About this task: Within the entries below, the lines from the one with "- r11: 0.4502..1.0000" through the one with "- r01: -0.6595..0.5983" are to be set down exactly, both ends kept.

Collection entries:
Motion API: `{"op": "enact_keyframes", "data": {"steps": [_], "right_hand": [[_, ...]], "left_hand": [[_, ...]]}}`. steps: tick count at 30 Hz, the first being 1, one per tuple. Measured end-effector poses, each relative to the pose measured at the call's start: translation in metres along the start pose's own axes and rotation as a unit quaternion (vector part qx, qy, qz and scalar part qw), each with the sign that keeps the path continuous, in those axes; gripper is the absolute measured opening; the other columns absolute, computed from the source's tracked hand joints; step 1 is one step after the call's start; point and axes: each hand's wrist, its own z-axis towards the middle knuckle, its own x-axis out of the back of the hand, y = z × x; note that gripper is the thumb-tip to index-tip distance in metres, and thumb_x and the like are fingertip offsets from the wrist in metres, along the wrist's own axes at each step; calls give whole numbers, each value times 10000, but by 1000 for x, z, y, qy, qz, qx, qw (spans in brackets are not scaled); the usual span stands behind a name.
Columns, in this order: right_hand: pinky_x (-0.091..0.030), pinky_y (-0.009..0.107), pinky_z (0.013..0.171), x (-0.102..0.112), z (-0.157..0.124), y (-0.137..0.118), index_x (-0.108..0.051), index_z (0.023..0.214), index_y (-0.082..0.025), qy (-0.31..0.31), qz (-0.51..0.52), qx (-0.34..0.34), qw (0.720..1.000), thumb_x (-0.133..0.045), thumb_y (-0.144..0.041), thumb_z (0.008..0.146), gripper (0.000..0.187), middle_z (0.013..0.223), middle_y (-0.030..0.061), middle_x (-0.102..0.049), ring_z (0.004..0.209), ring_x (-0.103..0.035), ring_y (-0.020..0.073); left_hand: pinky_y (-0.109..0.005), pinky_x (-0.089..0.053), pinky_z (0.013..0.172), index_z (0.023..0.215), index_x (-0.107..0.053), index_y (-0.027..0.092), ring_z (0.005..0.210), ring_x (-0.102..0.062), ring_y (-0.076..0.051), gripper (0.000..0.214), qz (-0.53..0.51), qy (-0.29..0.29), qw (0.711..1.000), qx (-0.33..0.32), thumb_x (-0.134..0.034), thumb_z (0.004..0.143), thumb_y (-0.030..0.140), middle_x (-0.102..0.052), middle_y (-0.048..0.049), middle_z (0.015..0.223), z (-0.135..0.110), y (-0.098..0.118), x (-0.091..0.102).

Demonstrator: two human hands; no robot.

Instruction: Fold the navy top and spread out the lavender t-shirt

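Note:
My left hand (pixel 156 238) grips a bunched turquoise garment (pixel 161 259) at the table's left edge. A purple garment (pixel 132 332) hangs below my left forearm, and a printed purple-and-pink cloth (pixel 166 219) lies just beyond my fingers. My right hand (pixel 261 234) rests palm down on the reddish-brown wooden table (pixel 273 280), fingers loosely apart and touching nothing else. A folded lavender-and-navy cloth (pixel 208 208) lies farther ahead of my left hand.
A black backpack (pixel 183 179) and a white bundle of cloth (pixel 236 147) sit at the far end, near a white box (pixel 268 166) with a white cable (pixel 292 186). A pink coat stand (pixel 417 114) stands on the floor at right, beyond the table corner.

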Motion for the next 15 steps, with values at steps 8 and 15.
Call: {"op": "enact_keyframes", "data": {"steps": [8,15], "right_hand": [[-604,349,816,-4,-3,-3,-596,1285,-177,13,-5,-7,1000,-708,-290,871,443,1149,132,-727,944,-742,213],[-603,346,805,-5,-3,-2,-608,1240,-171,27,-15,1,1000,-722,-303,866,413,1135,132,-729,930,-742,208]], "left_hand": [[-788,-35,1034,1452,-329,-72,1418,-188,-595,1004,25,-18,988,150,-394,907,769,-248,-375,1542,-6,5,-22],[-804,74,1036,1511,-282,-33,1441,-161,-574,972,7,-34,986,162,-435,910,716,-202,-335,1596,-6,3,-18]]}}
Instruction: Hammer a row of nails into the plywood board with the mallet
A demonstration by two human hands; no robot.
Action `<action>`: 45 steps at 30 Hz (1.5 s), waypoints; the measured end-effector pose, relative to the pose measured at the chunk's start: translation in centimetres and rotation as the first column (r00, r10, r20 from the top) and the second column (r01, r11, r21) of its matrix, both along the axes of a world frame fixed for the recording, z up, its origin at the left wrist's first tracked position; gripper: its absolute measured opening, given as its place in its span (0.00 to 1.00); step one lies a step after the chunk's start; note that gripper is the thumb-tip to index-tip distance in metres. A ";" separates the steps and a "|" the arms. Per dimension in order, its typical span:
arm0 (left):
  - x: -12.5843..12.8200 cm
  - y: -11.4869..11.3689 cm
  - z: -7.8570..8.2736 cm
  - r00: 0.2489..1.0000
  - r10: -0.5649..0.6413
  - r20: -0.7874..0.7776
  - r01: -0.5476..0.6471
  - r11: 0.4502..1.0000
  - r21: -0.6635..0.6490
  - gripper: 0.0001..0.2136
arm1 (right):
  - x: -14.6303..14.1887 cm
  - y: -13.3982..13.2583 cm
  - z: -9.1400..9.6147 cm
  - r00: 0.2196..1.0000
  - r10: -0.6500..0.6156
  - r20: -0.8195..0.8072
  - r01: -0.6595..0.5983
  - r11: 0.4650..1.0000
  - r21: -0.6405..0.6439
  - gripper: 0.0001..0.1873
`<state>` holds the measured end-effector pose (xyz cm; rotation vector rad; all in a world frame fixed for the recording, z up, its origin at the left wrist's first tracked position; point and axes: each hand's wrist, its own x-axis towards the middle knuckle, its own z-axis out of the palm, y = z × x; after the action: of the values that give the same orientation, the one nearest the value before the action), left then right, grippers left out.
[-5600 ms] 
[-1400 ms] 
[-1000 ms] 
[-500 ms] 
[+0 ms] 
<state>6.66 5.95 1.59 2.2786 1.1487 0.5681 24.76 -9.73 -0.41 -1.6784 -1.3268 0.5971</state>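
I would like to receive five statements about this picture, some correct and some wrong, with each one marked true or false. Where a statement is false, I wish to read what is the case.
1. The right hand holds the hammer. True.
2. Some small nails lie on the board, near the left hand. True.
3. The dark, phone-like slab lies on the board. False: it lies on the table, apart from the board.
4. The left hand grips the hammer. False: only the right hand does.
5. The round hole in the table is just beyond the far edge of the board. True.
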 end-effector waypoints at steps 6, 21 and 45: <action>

Your response:
  - r11: 0.4502..1.0000
  - r21: -0.6635..0.6490
  - gripper: 0.0001..0.2136
arm1 (right):
  - x: -14.6303..14.1887 cm
  - y: -13.3982..13.2583 cm
  - z: -9.1400..9.6147 cm
  - r00: 0.2196..1.0000
  - r10: -0.6500..0.6156
  - r20: -0.8195..0.8072
  - r01: -0.6595..0.5983

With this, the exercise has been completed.